While we are standing in the laundry pavilion, surrounded by cabinetry and Kenmore appliances, a white-haired woman in a blue tracksuit wanders over, looking confused. Sunderland moves in to help. The woman is looking for a belt for her sewing machine, which is 40 years old. Sunderland tells her that Sears has an entire line of new sewing machines on the other side of the pavilion wall, but that doesn't seem to interest her. When he calls a salesperson over to help look for a belt to fit a machine made almost half a century ago, he is met with a slightly terrified look. Do sewing machines today even have belts? Sunderland points to the computer, suggesting that the answer may lie somewhere inside the Oracle.
For Lampert, this particular experiment is part of a methodical approach to running the fourth-largest general retailer in the country. Maybe the Cincinnati store will work. If it doesn't, Lampert will move on, trying and analyzing, desperate to come up with something that will stick. As Lampert fiddles, he's faced with a bigger, perhaps unfixable problem: Sears and its corporate cousin Kmart, which Lampert also owns, are being done in by competitive threats that even the skills of a man widely considered to be one of the most talented financial minds in American business can't fend off. His fetish for data is leaving Sears in a paralysis of analysis, and his micromanaging is driving away executives and alienating suppliers. "Eddie doesn't know what to do. He's not a merchant. He hasn't been a retailer. As a result, he tries a bunch of different ideas because he himself doesn't have a vision," says a former high-level Sears Holdings executive. "In the absence of a vision, what comes out are multiple ideas being tested. On the one hand, that's better than nothing. But there comes a time when the time to test runs out, and you have to lock and load with what's the best answer for the company." Three years after Lampert bought the company, he still hasn't found the answer. Luis Padilla, a Target executive who served as Sears' top buyer for about a year, says, "Eddie had a point of view on retailing, and it doesn't seem to be coming to fruition."

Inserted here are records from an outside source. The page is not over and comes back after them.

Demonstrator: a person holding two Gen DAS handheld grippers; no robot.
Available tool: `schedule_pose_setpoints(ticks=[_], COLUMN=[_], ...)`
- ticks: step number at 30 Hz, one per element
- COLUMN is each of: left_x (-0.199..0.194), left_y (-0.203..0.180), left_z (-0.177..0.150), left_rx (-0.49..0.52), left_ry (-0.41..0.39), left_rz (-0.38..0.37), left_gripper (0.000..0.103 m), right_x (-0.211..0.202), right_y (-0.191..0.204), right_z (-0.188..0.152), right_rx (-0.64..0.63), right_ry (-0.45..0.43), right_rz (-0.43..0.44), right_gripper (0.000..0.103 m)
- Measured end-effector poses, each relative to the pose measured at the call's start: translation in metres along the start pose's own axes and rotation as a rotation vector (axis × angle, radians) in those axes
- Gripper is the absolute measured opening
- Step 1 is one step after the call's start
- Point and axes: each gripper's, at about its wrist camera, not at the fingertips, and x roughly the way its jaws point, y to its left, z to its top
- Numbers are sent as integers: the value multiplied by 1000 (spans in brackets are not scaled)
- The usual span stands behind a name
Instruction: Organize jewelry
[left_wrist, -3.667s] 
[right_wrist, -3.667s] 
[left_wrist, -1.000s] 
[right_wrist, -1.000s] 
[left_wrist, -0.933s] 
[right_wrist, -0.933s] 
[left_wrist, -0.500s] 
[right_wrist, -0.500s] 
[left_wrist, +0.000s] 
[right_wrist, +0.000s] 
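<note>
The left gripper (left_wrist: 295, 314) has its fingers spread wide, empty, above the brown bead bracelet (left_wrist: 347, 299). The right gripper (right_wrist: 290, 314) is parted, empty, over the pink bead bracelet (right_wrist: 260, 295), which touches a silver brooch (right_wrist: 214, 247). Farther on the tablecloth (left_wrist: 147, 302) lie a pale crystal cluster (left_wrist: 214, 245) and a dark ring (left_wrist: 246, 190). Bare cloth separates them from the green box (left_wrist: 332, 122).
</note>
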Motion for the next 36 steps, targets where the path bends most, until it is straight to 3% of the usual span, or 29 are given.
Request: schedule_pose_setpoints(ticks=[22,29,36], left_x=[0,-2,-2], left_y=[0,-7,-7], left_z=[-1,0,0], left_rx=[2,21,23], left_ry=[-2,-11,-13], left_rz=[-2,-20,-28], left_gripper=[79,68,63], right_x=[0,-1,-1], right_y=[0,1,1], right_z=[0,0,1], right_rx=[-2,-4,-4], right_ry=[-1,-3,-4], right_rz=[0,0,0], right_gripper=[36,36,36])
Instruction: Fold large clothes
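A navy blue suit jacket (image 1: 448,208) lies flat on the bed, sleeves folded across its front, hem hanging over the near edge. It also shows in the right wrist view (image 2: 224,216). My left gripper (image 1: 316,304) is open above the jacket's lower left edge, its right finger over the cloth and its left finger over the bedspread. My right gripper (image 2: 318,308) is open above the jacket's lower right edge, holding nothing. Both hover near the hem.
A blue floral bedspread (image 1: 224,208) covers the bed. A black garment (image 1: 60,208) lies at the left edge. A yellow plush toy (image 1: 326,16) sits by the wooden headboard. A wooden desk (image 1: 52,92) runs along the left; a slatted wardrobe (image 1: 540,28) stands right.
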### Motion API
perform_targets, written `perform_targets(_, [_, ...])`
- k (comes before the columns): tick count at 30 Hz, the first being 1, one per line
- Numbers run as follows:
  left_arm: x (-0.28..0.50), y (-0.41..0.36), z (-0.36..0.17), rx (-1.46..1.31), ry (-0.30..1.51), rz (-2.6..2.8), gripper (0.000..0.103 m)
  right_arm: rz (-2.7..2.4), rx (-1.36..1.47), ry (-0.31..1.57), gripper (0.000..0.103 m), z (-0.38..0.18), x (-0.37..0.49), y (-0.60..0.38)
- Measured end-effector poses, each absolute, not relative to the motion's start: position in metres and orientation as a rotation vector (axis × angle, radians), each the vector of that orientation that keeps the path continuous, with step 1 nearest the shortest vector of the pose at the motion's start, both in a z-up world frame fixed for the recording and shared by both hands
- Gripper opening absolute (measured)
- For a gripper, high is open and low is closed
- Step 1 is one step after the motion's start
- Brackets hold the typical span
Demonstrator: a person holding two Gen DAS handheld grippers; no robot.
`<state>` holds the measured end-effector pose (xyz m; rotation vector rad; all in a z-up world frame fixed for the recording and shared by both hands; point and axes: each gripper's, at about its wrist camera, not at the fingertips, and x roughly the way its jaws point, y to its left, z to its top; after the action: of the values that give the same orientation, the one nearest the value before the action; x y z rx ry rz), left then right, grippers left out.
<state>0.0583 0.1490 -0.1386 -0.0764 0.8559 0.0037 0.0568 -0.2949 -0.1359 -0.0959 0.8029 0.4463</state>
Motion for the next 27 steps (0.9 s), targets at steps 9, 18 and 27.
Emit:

Clearly, elderly women hunting for replacement parts aren't the solution. Sears needs younger shoppers. Upstairs in Cincinnati, two young women have wandered in looking for a down coat. Lori Morsch, a 26-year-old, tells me that the place doesn't feel like a Sears, a comment that would make Sunderland happy-until he hears the followup. She says it has no appeal to women, adding, "I feel like I'm in a wholesaler." The store looks, she says, as if it has received a "make-under." Her friend, 29-year-old Danielle Krull, nods in agreement.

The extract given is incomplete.